Resümee: So traurig es
klingt, es ist aber wahr: nur eine repressive Gesellschaftsordnung
schützt die Frau vor den Vergewaltätigungslüsten der Männer. Der
Mann kann soweit kulturell domnestiziet werden, daß ihm selbst die
Vorstellung einer Vergewaltigung zu einer (moralischen)Unmöglichkeit
wird- aber das ist eine kulturelle Höchstleistung der
Selbstdisziplinierung.
Ohne eine Religion wird
das faktisch kaum dauerhaft erreicht werden können, einer, die einen
allwissenden und allsehenden Gott glaubt,der jedem nach seinem Tun
und seinen Untaten belohnt und bestraft.

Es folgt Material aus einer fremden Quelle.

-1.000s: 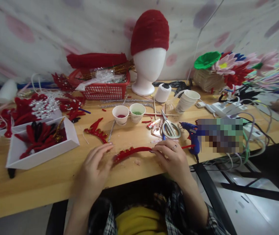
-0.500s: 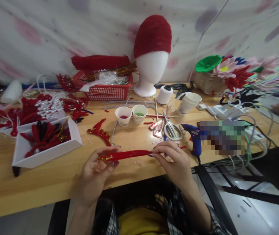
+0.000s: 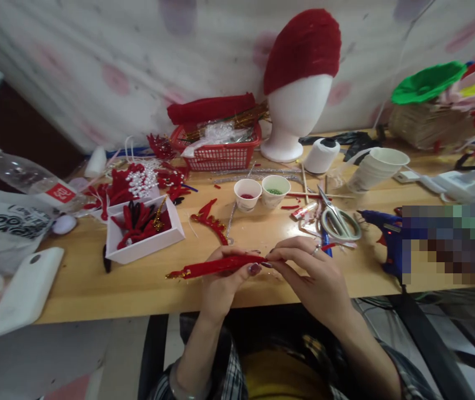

Wo dieser Glaube völlig
sich aufgelöst hat, entsteht die Frage: warum moralisch handeln und
auf den optimalen Lustgewinn verzichten, wenn ich hoffen kann, daß
meine „Verbrechen“ unentdeckt und unbestraft bleiben? Daß da, wo
es keine Furcht mehr vor einer Bestrafung gibt, der Mensch zum
Sadisten werden kann, demonstriert de Sade.